## TASK TO COMPLETE
In the records below, find every line with the word "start" and copy it.

(Records contained in a dataset)
---

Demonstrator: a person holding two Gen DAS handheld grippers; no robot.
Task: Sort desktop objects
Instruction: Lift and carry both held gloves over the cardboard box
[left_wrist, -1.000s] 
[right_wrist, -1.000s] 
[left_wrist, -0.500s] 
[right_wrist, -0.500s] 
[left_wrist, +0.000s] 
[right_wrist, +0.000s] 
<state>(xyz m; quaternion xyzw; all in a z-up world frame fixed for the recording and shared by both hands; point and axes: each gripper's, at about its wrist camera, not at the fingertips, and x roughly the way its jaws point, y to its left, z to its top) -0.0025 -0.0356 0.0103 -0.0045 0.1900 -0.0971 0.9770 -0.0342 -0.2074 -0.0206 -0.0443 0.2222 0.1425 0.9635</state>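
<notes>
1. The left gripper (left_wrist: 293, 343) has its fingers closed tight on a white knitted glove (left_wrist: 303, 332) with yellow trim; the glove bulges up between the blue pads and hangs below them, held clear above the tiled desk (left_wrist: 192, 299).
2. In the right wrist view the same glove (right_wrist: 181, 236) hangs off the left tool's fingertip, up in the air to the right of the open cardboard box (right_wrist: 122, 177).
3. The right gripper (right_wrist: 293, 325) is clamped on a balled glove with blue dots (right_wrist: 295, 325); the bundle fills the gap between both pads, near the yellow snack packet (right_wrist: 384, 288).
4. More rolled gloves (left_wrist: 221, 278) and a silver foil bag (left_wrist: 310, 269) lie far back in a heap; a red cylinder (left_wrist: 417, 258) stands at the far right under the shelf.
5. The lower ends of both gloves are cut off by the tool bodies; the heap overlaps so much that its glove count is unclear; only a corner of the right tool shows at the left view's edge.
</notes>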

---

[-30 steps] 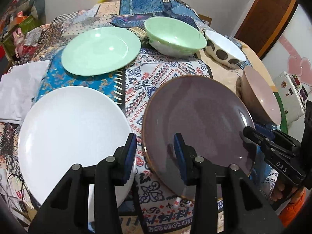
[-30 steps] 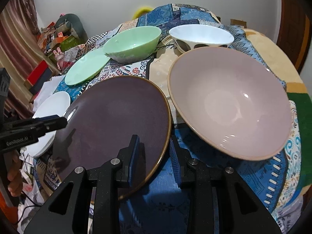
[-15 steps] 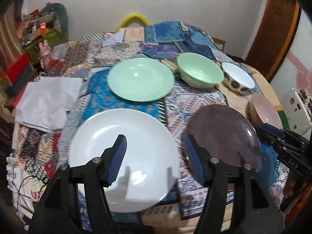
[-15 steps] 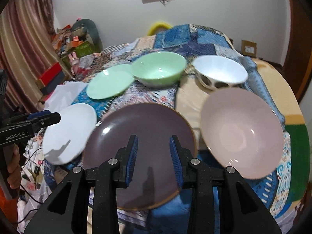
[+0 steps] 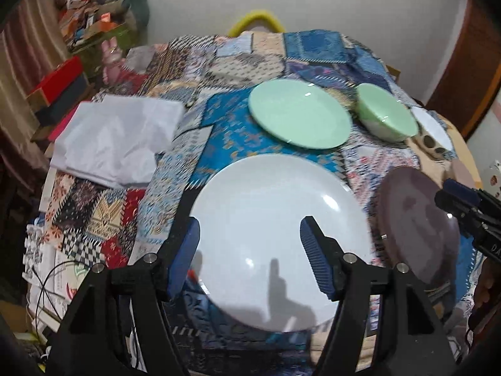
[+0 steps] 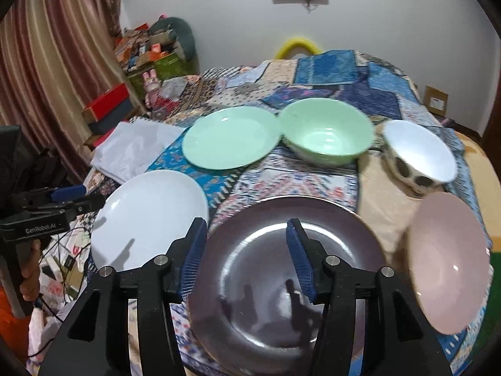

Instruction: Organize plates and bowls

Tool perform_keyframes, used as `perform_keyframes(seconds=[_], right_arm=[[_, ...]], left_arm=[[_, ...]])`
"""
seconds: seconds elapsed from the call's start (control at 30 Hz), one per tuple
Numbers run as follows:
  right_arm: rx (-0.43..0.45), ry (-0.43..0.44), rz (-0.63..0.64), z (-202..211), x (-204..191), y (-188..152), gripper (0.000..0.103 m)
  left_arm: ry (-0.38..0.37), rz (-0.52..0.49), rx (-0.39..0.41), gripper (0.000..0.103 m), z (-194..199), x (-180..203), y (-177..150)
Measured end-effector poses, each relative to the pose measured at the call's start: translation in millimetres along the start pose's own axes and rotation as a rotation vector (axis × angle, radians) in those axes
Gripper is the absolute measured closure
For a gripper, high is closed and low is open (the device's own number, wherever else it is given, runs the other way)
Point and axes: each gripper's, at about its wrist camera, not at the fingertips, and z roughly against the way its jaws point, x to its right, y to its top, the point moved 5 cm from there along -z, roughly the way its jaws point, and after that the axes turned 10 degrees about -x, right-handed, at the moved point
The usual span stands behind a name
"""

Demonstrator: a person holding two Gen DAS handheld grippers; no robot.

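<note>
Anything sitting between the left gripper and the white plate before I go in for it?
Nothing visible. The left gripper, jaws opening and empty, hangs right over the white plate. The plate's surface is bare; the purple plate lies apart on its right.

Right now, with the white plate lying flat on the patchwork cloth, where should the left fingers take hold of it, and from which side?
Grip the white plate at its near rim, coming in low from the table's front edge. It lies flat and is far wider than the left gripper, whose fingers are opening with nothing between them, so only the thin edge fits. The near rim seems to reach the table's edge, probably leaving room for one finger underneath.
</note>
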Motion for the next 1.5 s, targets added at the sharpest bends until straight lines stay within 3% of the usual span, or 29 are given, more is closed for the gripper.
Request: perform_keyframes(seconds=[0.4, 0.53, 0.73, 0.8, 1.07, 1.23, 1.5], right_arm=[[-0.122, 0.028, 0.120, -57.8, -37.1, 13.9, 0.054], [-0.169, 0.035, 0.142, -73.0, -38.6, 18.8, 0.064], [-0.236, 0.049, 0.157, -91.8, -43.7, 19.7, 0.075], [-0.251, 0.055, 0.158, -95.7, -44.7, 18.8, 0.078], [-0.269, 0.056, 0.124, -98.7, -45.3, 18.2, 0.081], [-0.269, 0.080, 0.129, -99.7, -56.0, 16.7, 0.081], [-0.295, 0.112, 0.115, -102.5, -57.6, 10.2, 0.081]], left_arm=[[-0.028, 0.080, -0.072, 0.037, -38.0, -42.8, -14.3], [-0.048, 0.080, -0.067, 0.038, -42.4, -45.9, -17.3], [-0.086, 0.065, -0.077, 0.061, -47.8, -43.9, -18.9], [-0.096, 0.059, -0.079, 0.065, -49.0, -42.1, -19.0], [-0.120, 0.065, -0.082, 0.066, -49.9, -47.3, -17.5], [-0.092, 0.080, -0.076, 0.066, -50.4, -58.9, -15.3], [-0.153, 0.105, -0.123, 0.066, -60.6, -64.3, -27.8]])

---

## EXERCISE OUTPUT
seconds: seconds elapsed from the call's start (control at 30 Hz), one per tuple
Measured end-effector poses, each relative to the pose measured at the call's start: translation in millimetres along the start pose's own axes and rotation as a rotation vector (axis × angle, radians) in those axes

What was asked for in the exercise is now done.